Arnold’s approach to the treatment of insane people was humane. A set of rules for patients’ treatment included firm management, temperance in food and drink, sleep, exercise, regulation of passions, rational views of God and religion, and attention to the imagination. He opposed the use of chains to control; yet used the straitjacket on patients at times. He proposed a new classification of insanity based upon symptoms when causation was unknown. He noted in his books that the operation of mind and body influenced each other.

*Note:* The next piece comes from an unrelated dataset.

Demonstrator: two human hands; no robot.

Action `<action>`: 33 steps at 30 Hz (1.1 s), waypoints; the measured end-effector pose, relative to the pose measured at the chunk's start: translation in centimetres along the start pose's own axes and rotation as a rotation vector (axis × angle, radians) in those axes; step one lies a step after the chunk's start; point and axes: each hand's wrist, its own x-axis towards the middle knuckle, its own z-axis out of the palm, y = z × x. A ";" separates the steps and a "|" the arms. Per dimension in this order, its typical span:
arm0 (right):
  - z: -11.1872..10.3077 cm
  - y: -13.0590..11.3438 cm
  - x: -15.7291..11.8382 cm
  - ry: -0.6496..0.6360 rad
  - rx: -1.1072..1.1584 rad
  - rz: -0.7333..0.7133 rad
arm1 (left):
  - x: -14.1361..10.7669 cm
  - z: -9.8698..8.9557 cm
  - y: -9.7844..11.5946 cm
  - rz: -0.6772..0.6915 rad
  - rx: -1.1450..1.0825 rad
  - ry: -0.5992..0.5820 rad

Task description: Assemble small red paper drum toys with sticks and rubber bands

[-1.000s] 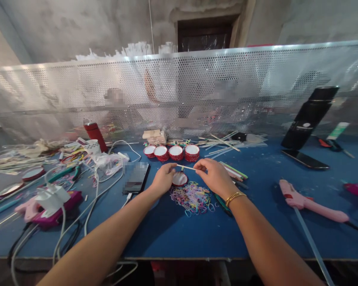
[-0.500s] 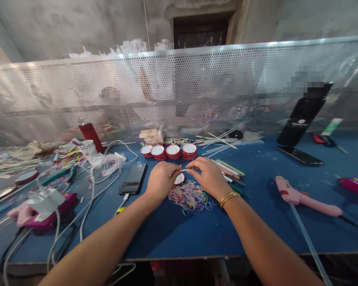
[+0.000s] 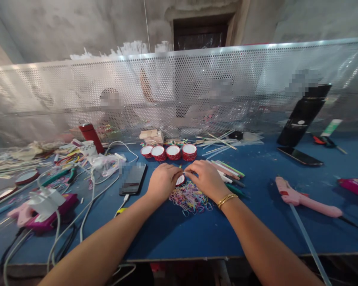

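My left hand (image 3: 163, 180) and my right hand (image 3: 209, 178) face each other over the middle of the blue table. Their pinched fingertips hold a thin pale stick (image 3: 186, 172) between them; much of it is hidden by the fingers. Just below the fingertips lies a round white disc with a red rim (image 3: 180, 180), partly covered by my left hand. A loose pile of coloured rubber bands (image 3: 191, 200) spreads nearer to me. Behind my hands stand several stacks of red-rimmed white discs (image 3: 173, 151). Pens (image 3: 231, 169) lie beyond my right wrist.
Left of my hands lies a phone (image 3: 133, 180) with a cable plugged in. Further left are a power strip (image 3: 44, 214), tangled cables and a red bottle (image 3: 91, 137). At right rest a pink glue gun (image 3: 307, 200) and a black phone stand (image 3: 301, 119). A perforated metal screen (image 3: 167, 91) runs behind.
My fingertips have come slightly closer together, and less of the thin stick shows between them. My right hand has shifted a little to the left. The things on the table look unmoved.
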 end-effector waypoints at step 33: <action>1.2 -1.8 -0.4 0.038 -0.265 -0.091 | -1.0 0.1 2.0 -0.043 0.478 -0.102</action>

Arnold’s classification divided mental illness into two major groups: "ideal" and "notional." Each group contained numerous subdivisions and many were interchangeable. He defined ideal insanity "as that state of mind in which a person imagines he sees, hears or otherwise perceives or converses with persons or things that have no existence … or if he perceives external objects as they really exist has yet erroneous and absurd ideas." (Observations on the Nature, Kinds, Causes and Prevention of Insanity, vol. 1, p. 56.) He described notional insanity as "that state of mind in which a person sees, hears or otherwise perceives external objects as they really exist as objects of sense, yet conceives such notions of powers, properties … as often grossly erroneous or unreasonable to the common sense of the sober and judicious import of mankind." (Observations on the Nature, Kinds, Causes and Prevention of Insanity, vol. 1, p. 57.) Arnold’s classifications of mental illness proved too detailed for general acceptance.

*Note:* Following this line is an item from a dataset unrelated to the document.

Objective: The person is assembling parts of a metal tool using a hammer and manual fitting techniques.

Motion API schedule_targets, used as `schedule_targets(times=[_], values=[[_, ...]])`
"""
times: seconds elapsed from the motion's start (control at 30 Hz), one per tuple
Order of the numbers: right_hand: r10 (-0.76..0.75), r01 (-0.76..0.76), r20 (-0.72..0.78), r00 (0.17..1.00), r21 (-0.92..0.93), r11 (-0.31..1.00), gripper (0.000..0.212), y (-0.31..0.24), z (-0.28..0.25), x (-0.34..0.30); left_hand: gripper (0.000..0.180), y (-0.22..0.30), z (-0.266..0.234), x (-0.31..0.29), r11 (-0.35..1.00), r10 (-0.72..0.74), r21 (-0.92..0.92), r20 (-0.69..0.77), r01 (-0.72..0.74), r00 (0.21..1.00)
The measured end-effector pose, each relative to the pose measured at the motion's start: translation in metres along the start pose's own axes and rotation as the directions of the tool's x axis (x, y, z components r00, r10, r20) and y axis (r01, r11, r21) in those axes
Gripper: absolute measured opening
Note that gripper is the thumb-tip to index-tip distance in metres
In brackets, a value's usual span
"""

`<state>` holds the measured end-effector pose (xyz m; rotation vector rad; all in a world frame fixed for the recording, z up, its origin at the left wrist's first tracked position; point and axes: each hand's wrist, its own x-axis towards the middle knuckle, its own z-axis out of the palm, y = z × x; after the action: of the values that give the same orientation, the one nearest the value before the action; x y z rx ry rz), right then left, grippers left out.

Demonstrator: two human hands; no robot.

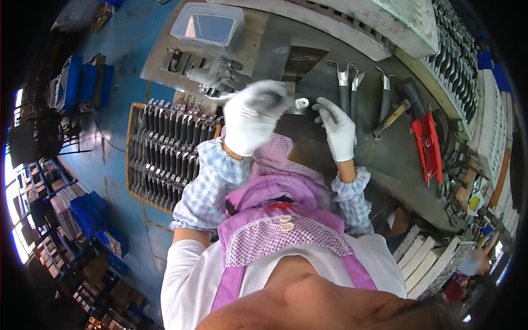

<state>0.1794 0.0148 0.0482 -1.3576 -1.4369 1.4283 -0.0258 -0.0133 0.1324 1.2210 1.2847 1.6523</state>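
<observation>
My left hand (pixel 254 118), in a white glove, is raised over the bench with its fingers curled in. Motion blurs the fingertips, and what they hold, if anything, is hidden. To its right a small shiny metal piece with a hole (pixel 301 103) sits at the bench fixture. My right hand (pixel 336 131), also gloved, has bent fingers slightly apart, the tips just right of that piece; I see nothing held in them. Behind my left hand lie grey work gloves (pixel 220 74). Black-handled metal hook tools (pixel 344 91) lie beyond my right hand.
A clear plastic box (pixel 209 26) stands at the far left of the bench. Left of me, a wooden-edged tray (pixel 132 159) holds rows of black-handled parts. A hammer (pixel 410 93) and a red metal tool (pixel 427 146) lie right. Stacked parts (pixel 451 71) line the far right.
</observation>
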Motion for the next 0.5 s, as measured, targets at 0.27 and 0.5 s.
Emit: schedule_targets(times=[0.27, 0.5], values=[[-0.244, 0.371, 0.308, 0.919, -0.470, 0.801, 0.037, -0.042, 0.034, 0.015, 0.033, -0.012, -0.001, -0.010, 0.962, 0.045, 0.249, 0.274, -0.116, 0.961], [-0.125, 0.115, -0.009, 0.992, -0.338, 0.934, 0.019, -0.030, 0.059, 0.038, 0.026, -0.080, -0.042, -0.056, 0.818, -0.553, -0.041, -0.329, 0.573, 0.766]])
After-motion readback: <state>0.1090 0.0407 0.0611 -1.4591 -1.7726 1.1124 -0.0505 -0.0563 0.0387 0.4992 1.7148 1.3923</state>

He died at Leicester 2 September 1816.

==Works==
His main works are:
- Observations on the Nature, Kinds, Causes, and Prevention of Insanity, Lunacy, or Madness, London and Leicester, 1782, 1786.
- A Case of Hydrophobia successfully treated, 1793.
- Observations on the Management of the Insane, 1809.

In the first of these he examined and compared the opinions of ancient and modern writers on the subject. It includes cases related from the author's experience.